Sarah Zouak, jeune franco-marocaine de 27 ans, diplômée d’une école de commerce, mais non épanouie, entame un second master en relations internationales avec comme mémoire «le féminisme au Maroc ». Aujourd’hui, elle est une des figures de la protection des droits des femmes, notamment musulmanes. 

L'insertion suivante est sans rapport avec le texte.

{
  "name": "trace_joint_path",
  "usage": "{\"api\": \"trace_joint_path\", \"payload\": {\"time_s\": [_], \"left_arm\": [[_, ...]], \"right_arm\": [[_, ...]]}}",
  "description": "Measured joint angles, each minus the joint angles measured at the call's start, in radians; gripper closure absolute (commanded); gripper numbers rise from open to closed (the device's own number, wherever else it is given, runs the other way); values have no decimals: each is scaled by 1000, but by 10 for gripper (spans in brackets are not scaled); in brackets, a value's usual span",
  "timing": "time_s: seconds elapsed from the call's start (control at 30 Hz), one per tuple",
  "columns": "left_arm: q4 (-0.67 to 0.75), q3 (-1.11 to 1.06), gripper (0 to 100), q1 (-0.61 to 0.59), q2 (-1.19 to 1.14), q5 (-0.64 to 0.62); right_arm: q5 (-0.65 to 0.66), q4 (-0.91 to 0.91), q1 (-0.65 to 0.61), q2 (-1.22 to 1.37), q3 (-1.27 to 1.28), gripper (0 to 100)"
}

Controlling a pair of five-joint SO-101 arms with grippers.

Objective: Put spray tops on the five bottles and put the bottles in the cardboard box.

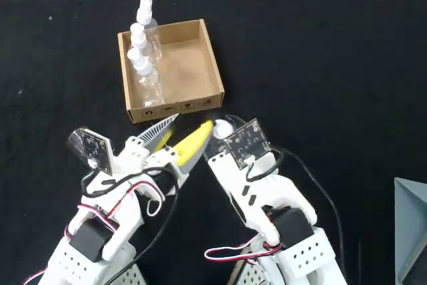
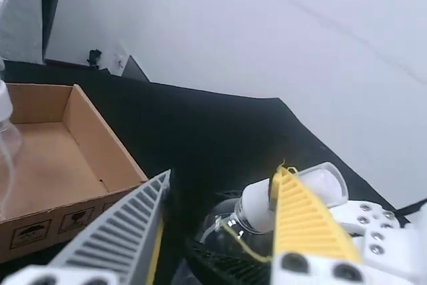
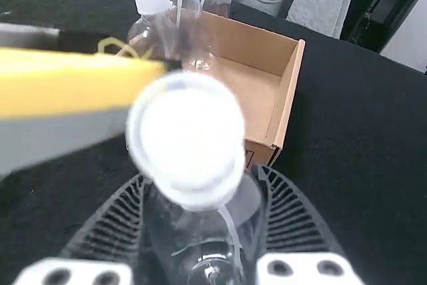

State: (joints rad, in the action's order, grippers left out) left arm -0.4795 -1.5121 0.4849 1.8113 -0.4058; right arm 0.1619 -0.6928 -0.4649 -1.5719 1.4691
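Note:
The cardboard box point(image 1: 175, 106) sits at the back left of the black table, with three clear bottles point(image 1: 148, 65) wearing white spray tops upright along its left wall. My right gripper point(image 1: 217, 137) is just in front of the box, shut on a clear bottle point(image 3: 200, 238) whose white spray top point(image 3: 185, 137) points up at the wrist camera. In the left wrist view this bottle point(image 2: 223, 225) sits low between black fingers point(image 2: 220, 261). My left gripper point(image 1: 192, 123) is open, and its yellow finger point(image 2: 303, 221) lies against the spray top point(image 2: 257, 206).
A grey object point(image 1: 410, 221) stands at the right edge of the table. Black cloth stretches open to the right of the box. Both arms crowd the strip in front of the box, with cables point(image 1: 233, 251) hanging between them.

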Motion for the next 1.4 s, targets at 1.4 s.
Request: {"api": "trace_joint_path", "payload": {"time_s": [1.4], "left_arm": [[-44,14,780,-9,-8,41]], "right_arm": [[-2,-21,0,0,0,900]]}}
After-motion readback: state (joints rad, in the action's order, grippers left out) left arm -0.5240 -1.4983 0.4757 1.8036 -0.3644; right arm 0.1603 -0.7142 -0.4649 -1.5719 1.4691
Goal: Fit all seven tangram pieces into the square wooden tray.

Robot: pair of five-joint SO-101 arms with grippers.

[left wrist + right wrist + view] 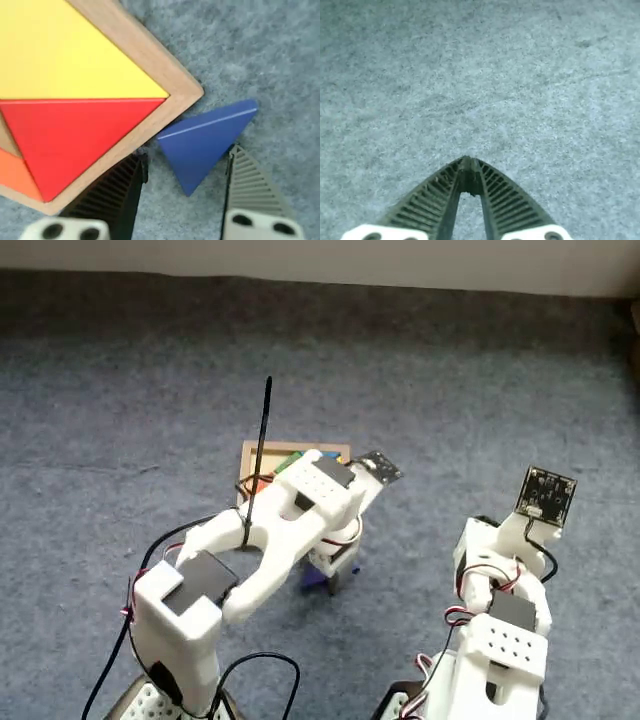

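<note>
Fingers (122, 192) of the left gripper (187, 152) are spread wide, one dark and one pale, and nothing is clamped between them. One blue wooden triangle (200, 142) lies flat on the grey carpet (260, 55) in the gap between them. The pale fingertip is just beside one of its edges and the dark finger is a little apart from it. One corner of this triangle lies right against the outer rim of the single square wooden tray (150, 55).

Three pieces can be counted in the tray corner: one large yellow triangle (65, 55), one large red triangle (70, 137) touching it edge to edge, and one orange piece (15, 172) at the red one's far side.

From above, the tray is at 12 o'clock of the blue triangle, largely under the white left arm (290, 525). The second arm, the right arm (500, 630), stands at 4 o'clock of the tray, well apart from it.

Both fingers (435, 200) of the right gripper (468, 161) meet at their tips, fully closed on nothing, over bare carpet.
</note>
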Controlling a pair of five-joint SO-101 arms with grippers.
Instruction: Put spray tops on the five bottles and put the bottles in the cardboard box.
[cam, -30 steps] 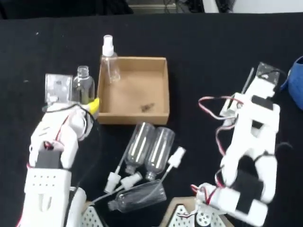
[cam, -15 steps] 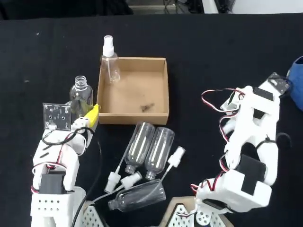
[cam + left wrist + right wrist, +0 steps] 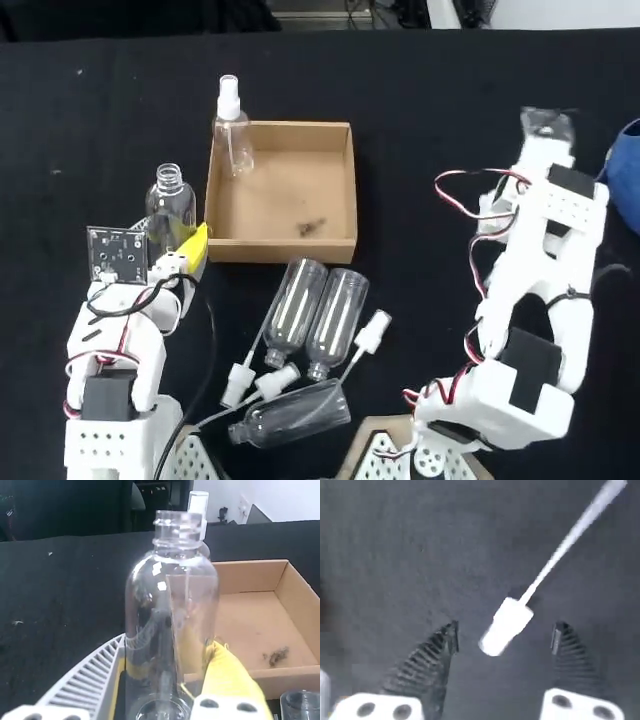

Le documentaire comme moyen d’expression

Elle ne se revendique ni comme journaliste ni comme sociologue, sa démarche est plus profonde. Elle réalise le Women SenseTour : documentaire pour lequel, elle et son équipe se sont rendus dans cinq pays musulmans (Tunisie, Turquie, Indonésie, Iran et Maroc) et ont interviewé ces femmes musulmanes actrices du changement. Mais Sarah Zouak ne se contente pas de passer quelques heures avec celles-ci. Elle les côtoie des journées entières, dans le but de mieux les cerner, les comprendre, et d’en montrer un autre visage que celui de la soumission — sans cesse mis en avant en France. Par ses différents courts métrages, Sarah Zouak part à la recherche de modèles, ceux auxquels elle aurait voulu s’identifier étant plus jeune. Enfin, elle montre que l’identité musulmane est une identité  parmi tant d’autres, et ne doit donc pas être mise de côté. La femme musulmane ne forme pas un tout, elle n’est pas singulière, mais plurielle.

« Le  Women SenseTour naît d’un besoin de passer par l’humain. Les statistiques et études en tout genre, j’en avais marre. Il est nécessaire de montrer ces femmes musulmanes qui font évoluer les choses et d’aller à leur rencontre. » 

Et maintenant, en Occident

En mai 2016, à son retour en France, elle lance l’association Lallab avec son amie documentariste Justine Devillaine. Une association qui se revendique d’un nouveau féminisme qu’elles appellent « féminisme inclusif et intersectionnel ». Cette association représente l’institutionnalisation de son combat. De nouveau, Sarah Zouak permet aux femmes de confession musulmane (mais cette fois-ci occidentales) de s’exprimer.

« Je n’en peux plus de Manuel Valls et sa « Marianne au sein nu ». À cause des politiques qui ont rendu banale la parole raciste, les gens trouvent ça normal. C’est alors qu’on se retrouve avec des scènes de femmes discriminées dans des restaurants. »

Enfin, Lallab, c’est des campagnes de sensibilisation en milieu scolaire, des projections, des récits de vie, mais aussi un web magazine qui évoque différents sujets comme la culture, la religion et aborde également l’actualité. Grâce à ses bénévoles motivés, Lallab ne peut donc que s’agrandir.